I shook my head, grinding the candies to pink salt.
“My name is Ted Granger,” he said. The introduction seemed misplaced. I nodded anyway, thinking it might buy me a few more candies. “All my troops just call me Ted.”
“Joey.”
“Joey, you’re a transfer,” he said. “You don’t have the Bloughton drawl. Nor do I, as you might have noticed. Even though I’ve been here fifteen years this semester. Ted’s Army never dies—the troops might change, but the war never ends. What brings you to Bloughton? What do your folks do?”
They were questions best avoided. I busied myself with using a pinkie to dislodge peppermint from a molar. He slapped his hands against the gray slacks pleated across slender thighs. “I’ve got a loaner horn. Come on, let’s see what you can do.”
Belly buzzing with syrup, I moved to an empty chair before a lowered music stand. Ted put a trumpet in my hands and sat slightly behind me.
“Play me a C scale,” he said. I raised the instrument. The mouthpiece looked like home and I brought it to my mouth. I blew, feeling the tightness of my lips lock into the C. Once I heard the note, I held it—within was the sight of Boris emptying his spit valve in the next chair over, the smell of my old bedroom where I’d practiced, the sound of my mother in the next room humming an echo to my every note. This was her instrument. Even dead, she could still save me. The note kept on, strong, for fifteen or twenty seconds. Finally it lost consistency and fractured. I opened my eyes and sat there panting.
“Well, we’ve established that you can play the hell out of C,” Ted said.

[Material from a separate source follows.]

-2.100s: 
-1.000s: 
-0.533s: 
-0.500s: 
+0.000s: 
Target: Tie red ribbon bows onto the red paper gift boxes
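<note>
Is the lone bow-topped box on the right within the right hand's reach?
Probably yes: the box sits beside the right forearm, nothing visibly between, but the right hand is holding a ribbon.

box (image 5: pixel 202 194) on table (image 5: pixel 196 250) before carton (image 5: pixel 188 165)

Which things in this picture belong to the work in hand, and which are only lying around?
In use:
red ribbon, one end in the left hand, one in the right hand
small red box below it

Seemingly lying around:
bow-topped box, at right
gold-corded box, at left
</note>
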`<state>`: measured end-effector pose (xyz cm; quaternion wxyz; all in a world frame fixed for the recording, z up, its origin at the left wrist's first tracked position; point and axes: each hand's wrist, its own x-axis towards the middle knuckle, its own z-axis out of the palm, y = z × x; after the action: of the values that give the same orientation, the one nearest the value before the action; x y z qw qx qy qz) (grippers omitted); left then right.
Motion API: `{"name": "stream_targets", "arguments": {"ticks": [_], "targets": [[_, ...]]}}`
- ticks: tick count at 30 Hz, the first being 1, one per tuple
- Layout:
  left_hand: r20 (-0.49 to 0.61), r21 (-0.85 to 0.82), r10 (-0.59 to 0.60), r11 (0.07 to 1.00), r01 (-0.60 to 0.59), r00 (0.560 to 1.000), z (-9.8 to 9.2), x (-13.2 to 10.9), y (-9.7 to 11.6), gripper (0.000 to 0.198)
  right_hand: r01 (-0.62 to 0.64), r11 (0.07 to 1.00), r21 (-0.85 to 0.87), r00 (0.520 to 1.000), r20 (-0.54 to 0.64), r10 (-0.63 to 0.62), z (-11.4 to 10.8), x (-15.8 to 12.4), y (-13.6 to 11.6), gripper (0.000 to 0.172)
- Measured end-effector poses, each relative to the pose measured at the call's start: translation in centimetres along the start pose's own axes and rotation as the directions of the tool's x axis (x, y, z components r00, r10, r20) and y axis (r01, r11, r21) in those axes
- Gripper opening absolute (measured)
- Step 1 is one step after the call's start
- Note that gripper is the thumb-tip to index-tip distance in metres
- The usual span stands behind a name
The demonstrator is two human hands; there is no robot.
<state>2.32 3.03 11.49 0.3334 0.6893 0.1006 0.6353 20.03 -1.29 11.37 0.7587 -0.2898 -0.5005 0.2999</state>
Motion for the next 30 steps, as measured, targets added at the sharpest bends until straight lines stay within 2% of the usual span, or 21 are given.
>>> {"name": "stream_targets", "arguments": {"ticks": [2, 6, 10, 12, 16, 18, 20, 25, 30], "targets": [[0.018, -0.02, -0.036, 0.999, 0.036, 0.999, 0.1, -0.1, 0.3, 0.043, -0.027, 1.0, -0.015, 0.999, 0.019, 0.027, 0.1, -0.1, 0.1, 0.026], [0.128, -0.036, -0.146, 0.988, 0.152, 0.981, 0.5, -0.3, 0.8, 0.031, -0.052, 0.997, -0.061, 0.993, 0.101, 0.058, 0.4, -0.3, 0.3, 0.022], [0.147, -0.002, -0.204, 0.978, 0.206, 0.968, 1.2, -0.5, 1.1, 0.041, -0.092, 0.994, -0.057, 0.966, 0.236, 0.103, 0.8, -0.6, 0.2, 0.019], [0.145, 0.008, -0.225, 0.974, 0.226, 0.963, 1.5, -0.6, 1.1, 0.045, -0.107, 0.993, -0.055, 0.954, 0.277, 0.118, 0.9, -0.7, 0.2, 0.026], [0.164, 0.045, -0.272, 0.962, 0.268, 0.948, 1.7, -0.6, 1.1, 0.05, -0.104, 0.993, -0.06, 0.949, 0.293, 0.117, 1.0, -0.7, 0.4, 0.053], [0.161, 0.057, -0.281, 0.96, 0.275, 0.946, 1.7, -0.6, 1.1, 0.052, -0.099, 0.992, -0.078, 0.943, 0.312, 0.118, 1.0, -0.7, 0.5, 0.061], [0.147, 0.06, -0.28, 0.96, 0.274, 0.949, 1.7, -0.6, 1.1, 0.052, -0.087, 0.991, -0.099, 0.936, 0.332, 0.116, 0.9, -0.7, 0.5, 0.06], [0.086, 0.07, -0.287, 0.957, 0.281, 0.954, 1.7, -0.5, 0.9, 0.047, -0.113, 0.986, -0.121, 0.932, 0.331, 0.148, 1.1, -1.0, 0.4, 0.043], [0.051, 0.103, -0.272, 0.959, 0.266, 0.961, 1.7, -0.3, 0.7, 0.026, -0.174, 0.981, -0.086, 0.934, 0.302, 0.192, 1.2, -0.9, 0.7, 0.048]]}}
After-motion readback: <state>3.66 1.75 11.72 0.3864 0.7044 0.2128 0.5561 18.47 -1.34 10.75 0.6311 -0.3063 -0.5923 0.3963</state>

I gave him the scale he wanted, ascending C, D, E, F, G, A, B, C, and racing back down. I burned through another few scales and then dodged around as Ted looked me over. “I hope you don’t have braces,” he said. “You’re smashing your lips to the metal like you’re trying to french it.” He set a piece of paper before me, barred and dotted. I played through it the best I could, my fingertips sensing the instrument’s need for valve oil, the minute dents that pocked its shell. “Posture,” said Ted. “Your diaphragm has a purpose, you know.” Vibration anesthetized my
lips, but even the bad notes sounded good; I played faster. “Medium pressure, medium pressure,” Ted said. “What’s with the chipmunk cheeks? Keep those things flat.” As fast as I wanted to play, as hard as I wanted to keep up the illusion, the song was fragmenting and my fingers were turning to butter. The dots on the page ran from me like bugs. “Firm your corners, Joey. Did I just see you breathe through your nose?”

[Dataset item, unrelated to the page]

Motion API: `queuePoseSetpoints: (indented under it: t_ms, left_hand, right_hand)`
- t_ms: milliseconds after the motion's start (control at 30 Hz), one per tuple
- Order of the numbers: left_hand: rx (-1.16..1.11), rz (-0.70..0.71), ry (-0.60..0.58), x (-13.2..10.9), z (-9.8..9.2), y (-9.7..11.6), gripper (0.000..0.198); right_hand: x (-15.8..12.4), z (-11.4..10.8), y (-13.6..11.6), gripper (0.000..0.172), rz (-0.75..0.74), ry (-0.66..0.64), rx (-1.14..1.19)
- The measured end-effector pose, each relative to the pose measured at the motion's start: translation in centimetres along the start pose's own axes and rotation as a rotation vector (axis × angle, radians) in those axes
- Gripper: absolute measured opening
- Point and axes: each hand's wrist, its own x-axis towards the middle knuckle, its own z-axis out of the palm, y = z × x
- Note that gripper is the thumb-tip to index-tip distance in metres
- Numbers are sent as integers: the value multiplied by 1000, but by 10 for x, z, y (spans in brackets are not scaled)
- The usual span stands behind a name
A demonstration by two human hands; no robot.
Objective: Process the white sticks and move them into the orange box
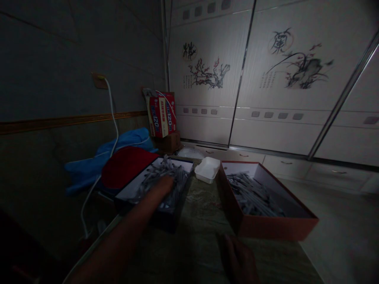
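Observation:
My left hand point(165, 184) reaches into a dark-sided box point(130, 192) with a pale inside. Its fingers are blurred and lost among a heap of thin, clear-grey plastic pieces point(180, 173), whose exact kind I cannot make out. Low in the picture, over the table near the red-brown box, is my right hand point(241, 258), dim and curled. What its fingers hold, if anything, is hidden. The red-brown box point(275, 228) at the right contains many long, thin, pale sticks or tubes point(254, 193). Between the two boxes stands a small white open container point(207, 169).
A red round item point(127, 165) and blue cloth point(124, 142) lie left of the dark box. A white cable point(111, 102) hangs from a wall socket point(100, 81). Red-and-white cartons point(162, 114) stand behind, before white sliding doors point(207, 126). The table point(201, 213) has a greenish, stone-like top.

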Motion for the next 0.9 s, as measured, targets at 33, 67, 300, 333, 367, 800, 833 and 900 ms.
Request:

I shook my head and started over at the first line: C, C, G, B-flat, C. My fingers—thief’s fingers, now—missed some of them entirely. I circled back: C, C, G, B-flat, C—I could hold on to nothing. The cracks in the illusion were huge now: this man next to me was a stranger, my mother was dead, Boris was gone, Chicago had been wiped off the map. C, C, G, B-flat, C—
And this time I hit all of them. A moment later I realized that Ted’s fingers were delicately moving atop my own, guiding them up and down with nearly imperceptible pressure. “I don’t know what you’re used to, but Ted’s Army is very small,” he said. His fingers continued imploring. “But we can use you. You missed camp, of course, but I bet you catch on quick. Individual practice is once or twice a week, depending. We meet as a group on Fridays, then for three hours every other day after school. Next week we have our first football game, though if you need to sit that one out, so be it.” At some point his thin fingers had retracted just enough so that only the weight of their shadows transferred their magic. I sounded good.
I stopped and looked at him, lips stunned, throat raw, and lungs aching. Hope, the most painful feeling of all, flickered somewhere even deeper.
12.
DURING THE BREAK BEFORE my final class I nearly ran into Woody and some of his gang. I veered quickly, hoping he didn’t see me. Too late. “Crotch!” one of them hollered.